◆ The problem ◆
Each line of the records that includes "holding" should be found and copied.

◆ Input records ◆
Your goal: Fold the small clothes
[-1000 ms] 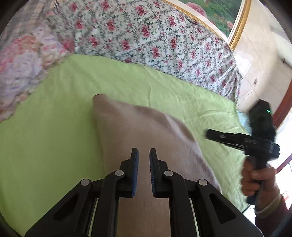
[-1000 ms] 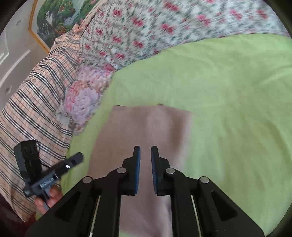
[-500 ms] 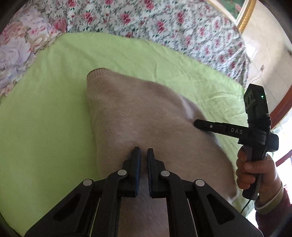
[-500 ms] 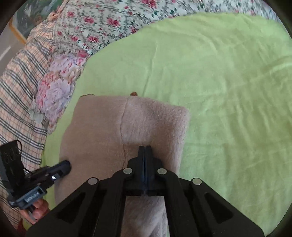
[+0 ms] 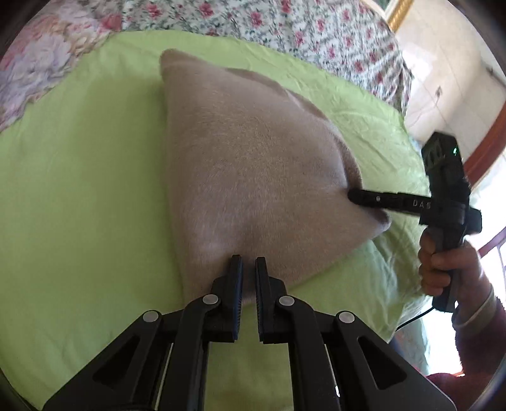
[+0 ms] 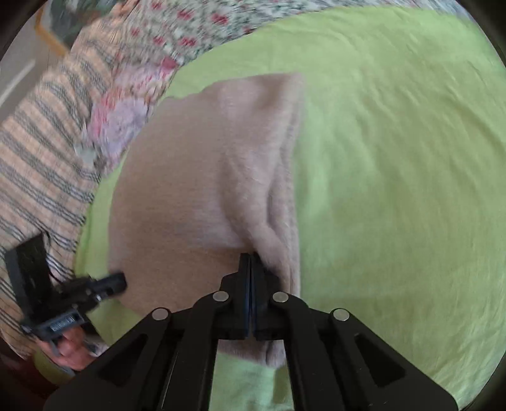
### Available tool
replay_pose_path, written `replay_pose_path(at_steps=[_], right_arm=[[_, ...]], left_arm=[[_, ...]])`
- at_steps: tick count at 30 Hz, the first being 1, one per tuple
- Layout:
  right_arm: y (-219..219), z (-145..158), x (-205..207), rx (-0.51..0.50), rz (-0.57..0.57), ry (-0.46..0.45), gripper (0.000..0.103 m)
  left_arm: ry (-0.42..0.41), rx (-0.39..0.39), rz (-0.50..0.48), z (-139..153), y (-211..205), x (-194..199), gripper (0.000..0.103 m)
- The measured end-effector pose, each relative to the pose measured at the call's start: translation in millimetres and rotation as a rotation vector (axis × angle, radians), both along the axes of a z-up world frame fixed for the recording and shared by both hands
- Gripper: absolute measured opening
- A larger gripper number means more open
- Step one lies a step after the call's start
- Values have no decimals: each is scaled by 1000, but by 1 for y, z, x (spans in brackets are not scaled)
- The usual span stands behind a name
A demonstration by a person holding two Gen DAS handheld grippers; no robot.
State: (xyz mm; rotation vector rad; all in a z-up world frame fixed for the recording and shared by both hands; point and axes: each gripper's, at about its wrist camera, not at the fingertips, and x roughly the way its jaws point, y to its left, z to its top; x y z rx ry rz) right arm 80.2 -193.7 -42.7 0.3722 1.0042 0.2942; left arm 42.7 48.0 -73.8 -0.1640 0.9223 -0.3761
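A beige knit garment (image 5: 253, 164) lies on a green sheet (image 5: 79, 189); its near edge is lifted and stretched between both grippers. My left gripper (image 5: 249, 268) pinches the near edge between its narrowly spaced fingers. It also shows in the right wrist view (image 6: 114, 281) at the garment's left corner. My right gripper (image 6: 250, 257) is shut on a bunched fold of the garment (image 6: 202, 189). It shows in the left wrist view (image 5: 354, 196), gripping the right corner.
A floral quilt (image 5: 284, 25) and a pink flowered cushion (image 5: 41, 63) border the sheet at the back. A striped blanket (image 6: 34, 151) lies to the left. A tiled wall (image 5: 442, 79) stands beyond the bed's right edge.
Both grippers closed on the garment's near edge and lifted it, so the cloth now rises and stretches between them. The right gripper went from open to fully shut.
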Motion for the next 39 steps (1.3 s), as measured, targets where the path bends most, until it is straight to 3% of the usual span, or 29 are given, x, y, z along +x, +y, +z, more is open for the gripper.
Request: replay_pose_path(at_steps=[6, 11, 14, 18, 20, 23, 25, 31, 33, 34, 35, 39], right_arm=[[12, 4, -21, -103, 8, -25, 3], [2, 2, -35, -52, -35, -37, 2], [7, 6, -39, -107, -29, -42, 2], [-3, 8, -44, -89, -64, -28, 2], [-7, 12, -49, -145, -95, -24, 5], [-18, 17, -59, -125, -111, -17, 5], [-22, 23, -67, -107, -117, -30, 5], [-17, 40, -84, -82, -112, -67, 7], [-14, 42, -88, -80, -106, -71, 21], [-13, 42, -91, -72, -103, -76, 39], [-12, 42, -95, -64, -101, -85, 48], [-9, 37, -96, -48, -90, -70, 48]], left_arm=[[-4, -5, 48, -2, 3, -12, 8], [3, 12, 69, -1, -2, -10, 8], [7, 19, 69, 1, -1, -12, 8], [15, 0, 87, 6, 7, -17, 10], [-2, 4, 104, 14, 11, -24, 12], [-27, 11, 130, 23, 19, -33, 23], [-41, 22, 146, 28, 24, -37, 35], [-42, 20, 164, 33, 32, -46, 51], [-46, 25, 166, 35, 32, -49, 58], [-51, 29, 169, 36, 31, -51, 60], [-54, 30, 169, 37, 30, -51, 60], [-69, 31, 176, 41, 31, -57, 71]])
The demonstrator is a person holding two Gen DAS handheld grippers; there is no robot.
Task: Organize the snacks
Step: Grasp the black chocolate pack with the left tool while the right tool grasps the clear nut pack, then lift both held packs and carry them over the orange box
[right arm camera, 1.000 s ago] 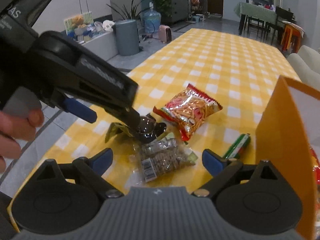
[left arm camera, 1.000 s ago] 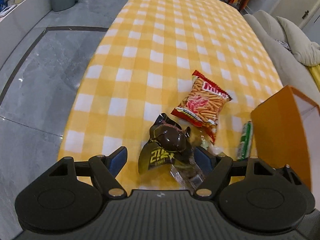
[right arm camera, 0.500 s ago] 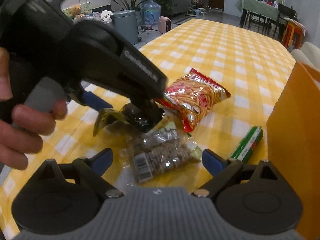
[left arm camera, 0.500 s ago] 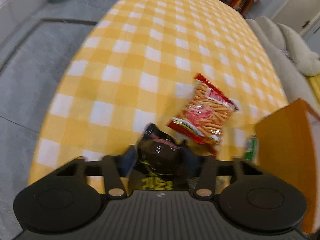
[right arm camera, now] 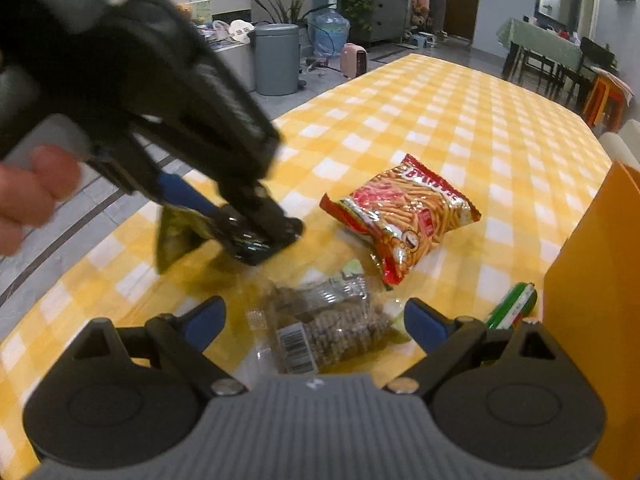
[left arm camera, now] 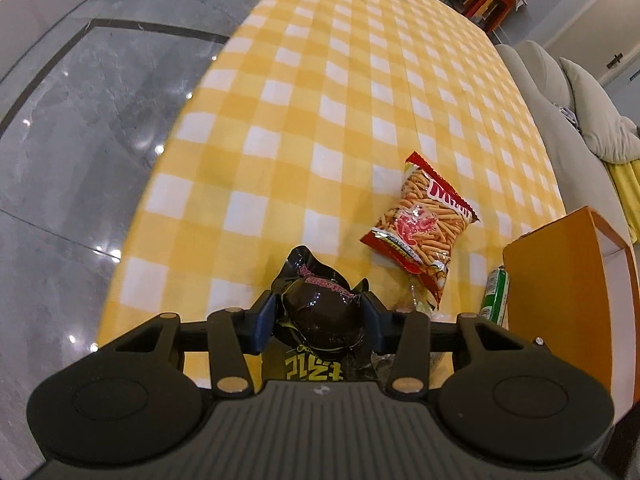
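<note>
A black snack packet (left arm camera: 320, 280) with yellow lettering sits between the blue pads of my left gripper (left arm camera: 319, 318). The jaws are closing and press its sides. The right wrist view shows that gripper (right arm camera: 260, 236) pinching the packet (right arm camera: 176, 236), whose tail hangs toward the cloth. My right gripper (right arm camera: 314, 320) stands open just above a clear packet of brown bits (right arm camera: 332, 320), without touching it. A red bag of stick snacks (left arm camera: 420, 220) (right arm camera: 400, 216) lies flat beyond. A green stick pack (left arm camera: 495, 296) (right arm camera: 514, 308) lies beside an orange box (left arm camera: 560, 300) (right arm camera: 592, 280).
A yellow and white checked cloth (left arm camera: 320, 120) covers the long table, whose left edge drops to a grey floor (left arm camera: 80, 120). A grey sofa (left arm camera: 560, 100) runs along the right side. A person's hand (right arm camera: 32, 192) holds the left gripper's handle. A grey bin (right arm camera: 276, 60) stands far off.
My left jaws went from wide open around the black packet to pressed on its sides, and one end of the packet has tipped up. My right gripper sank slightly over the clear packet.
</note>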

◆ Exercise answer ◆
A demonstration by a person holding two Gen DAS handheld grippers; no robot.
The demonstrator is a person holding two Gen DAS handheld grippers; there is no robot.

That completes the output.